**Input data**
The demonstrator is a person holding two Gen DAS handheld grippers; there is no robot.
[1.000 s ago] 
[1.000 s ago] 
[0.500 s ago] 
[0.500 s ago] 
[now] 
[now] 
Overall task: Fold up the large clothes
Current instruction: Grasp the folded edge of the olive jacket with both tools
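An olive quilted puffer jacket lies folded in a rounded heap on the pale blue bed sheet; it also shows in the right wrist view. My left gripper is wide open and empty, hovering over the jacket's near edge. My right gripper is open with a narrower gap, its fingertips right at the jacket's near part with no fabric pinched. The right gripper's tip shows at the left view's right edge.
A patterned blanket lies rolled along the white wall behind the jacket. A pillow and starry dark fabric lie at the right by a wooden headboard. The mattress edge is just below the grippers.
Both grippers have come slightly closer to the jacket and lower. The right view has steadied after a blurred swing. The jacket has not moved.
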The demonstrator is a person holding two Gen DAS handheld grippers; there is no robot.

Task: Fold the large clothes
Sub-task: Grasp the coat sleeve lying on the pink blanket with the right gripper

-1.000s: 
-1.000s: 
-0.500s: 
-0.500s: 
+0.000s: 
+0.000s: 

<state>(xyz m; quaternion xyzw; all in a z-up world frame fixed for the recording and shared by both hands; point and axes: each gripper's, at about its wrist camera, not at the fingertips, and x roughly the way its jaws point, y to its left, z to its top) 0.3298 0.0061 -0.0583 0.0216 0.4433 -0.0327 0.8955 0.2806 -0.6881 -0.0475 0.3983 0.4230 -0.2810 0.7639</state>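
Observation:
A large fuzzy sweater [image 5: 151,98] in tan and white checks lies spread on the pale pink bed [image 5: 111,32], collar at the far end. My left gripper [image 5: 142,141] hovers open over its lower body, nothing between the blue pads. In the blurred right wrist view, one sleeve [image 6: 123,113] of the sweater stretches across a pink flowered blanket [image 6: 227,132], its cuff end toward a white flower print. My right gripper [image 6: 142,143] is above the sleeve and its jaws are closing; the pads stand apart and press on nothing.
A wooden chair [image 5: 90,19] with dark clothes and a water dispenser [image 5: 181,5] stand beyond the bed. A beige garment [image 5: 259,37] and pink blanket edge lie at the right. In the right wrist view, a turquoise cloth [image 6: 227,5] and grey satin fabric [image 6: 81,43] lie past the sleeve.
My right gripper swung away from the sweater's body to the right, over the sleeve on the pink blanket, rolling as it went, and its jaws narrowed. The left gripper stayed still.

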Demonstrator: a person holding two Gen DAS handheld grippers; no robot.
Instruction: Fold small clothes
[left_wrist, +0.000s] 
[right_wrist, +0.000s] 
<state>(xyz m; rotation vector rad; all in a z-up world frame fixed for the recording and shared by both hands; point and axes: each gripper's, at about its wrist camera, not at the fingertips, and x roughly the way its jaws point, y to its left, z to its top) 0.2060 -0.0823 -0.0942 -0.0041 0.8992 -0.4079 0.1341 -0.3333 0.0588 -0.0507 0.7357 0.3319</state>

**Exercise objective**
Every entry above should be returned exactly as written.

**Answer to the problem**
The demonstrator is a person holding two Gen DAS handheld grippers; there is no robot.
[1.000 s ago] 
[1.000 s ago] 
[0.500 s ago] 
[0.500 s ago] 
[now] 
[now] 
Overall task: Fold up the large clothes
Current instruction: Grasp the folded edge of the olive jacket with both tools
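An olive quilted puffer jacket lies folded in a rounded heap on the pale blue bed sheet; it also shows in the right wrist view. My left gripper is wide open and empty, hovering over the jacket's near edge. My right gripper is open with a narrower gap, its fingertips right at the jacket's near part with no fabric pinched. The right gripper's tip shows at the left view's right edge.
A patterned blanket lies rolled along the white wall behind the jacket. A pillow and starry dark fabric lie at the right by a wooden headboard. The mattress edge is just below the grippers.
Both grippers have come slightly closer to the jacket and lower. The right view has steadied after a blurred swing. The jacket has not moved.
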The demonstrator is a person holding two Gen DAS handheld grippers; there is no robot.

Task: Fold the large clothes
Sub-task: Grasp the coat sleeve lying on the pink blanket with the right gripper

-1.000s: 
-1.000s: 
-0.500s: 
-0.500s: 
+0.000s: 
+0.000s: 

<state>(xyz m; quaternion xyzw; all in a z-up world frame fixed for the recording and shared by both hands; point and axes: each gripper's, at about its wrist camera, not at the fingertips, and x roughly the way its jaws point, y to its left, z to its top) 0.3298 0.0061 -0.0583 0.0216 0.4433 -0.0327 0.8955 0.2806 -0.6881 -0.0475 0.3983 0.4230 -0.2810 0.7639</state>
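Observation:
A large fuzzy sweater [image 5: 151,98] in tan and white checks lies spread on the pale pink bed [image 5: 111,32], collar at the far end. My left gripper [image 5: 142,141] hovers open over its lower body, nothing between the blue pads. In the blurred right wrist view, one sleeve [image 6: 123,113] of the sweater stretches across a pink flowered blanket [image 6: 227,132], its cuff end toward a white flower print. My right gripper [image 6: 142,143] is above the sleeve and its jaws are closing; the pads stand apart and press on nothing.
A wooden chair [image 5: 90,19] with dark clothes and a water dispenser [image 5: 181,5] stand beyond the bed. A beige garment [image 5: 259,37] and pink blanket edge lie at the right. In the right wrist view, a turquoise cloth [image 6: 227,5] and grey satin fabric [image 6: 81,43] lie past the sleeve.
My right gripper swung away from the sweater's body to the right, over the sleeve on the pink blanket, rolling as it went, and its jaws narrowed. The left gripper stayed still.
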
Demonstrator: a person holding two Gen DAS handheld grippers; no robot.
Instruction: Fold small clothes
[left_wrist, +0.000s] 
[right_wrist, +0.000s] 
<state>(xyz m; rotation vector rad; all in a z-up world frame fixed for the recording and shared by both hands; point and axes: each gripper's, at about its wrist camera, not at the fingertips, and x roughly the way its jaws point, y to its left, z to its top) 0.2060 -0.0823 -0.0942 -0.0041 0.8992 -0.4079 0.1341 -0.3333 0.0588 -0.0507 0.7357 0.3319</state>

The output above is the complete answer.